COLLECTED MATERIAL: Begin

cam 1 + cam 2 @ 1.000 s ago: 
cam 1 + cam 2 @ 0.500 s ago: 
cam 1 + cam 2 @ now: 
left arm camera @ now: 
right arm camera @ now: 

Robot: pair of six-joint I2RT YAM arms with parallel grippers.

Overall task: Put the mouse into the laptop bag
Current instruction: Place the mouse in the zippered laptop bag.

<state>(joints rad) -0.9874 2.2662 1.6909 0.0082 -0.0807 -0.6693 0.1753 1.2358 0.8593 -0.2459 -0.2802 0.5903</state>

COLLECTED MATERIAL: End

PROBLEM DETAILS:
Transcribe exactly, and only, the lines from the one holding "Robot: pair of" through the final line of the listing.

OUTPUT FOR THIS EXERCISE:
Robot: pair of six-joint I2RT YAM arms with parallel grippers.

Overall task: Put the mouse into the laptop bag
Current instruction: Place the mouse in the zippered laptop bag.

<state>(joints rad) -0.9874 2.2662 1.6909 0.0082 -0.0807 -0.6693 0.1753 1.2358 0.8593 -0.2459 -0.2802 0.5903</state>

The output returned above is complete.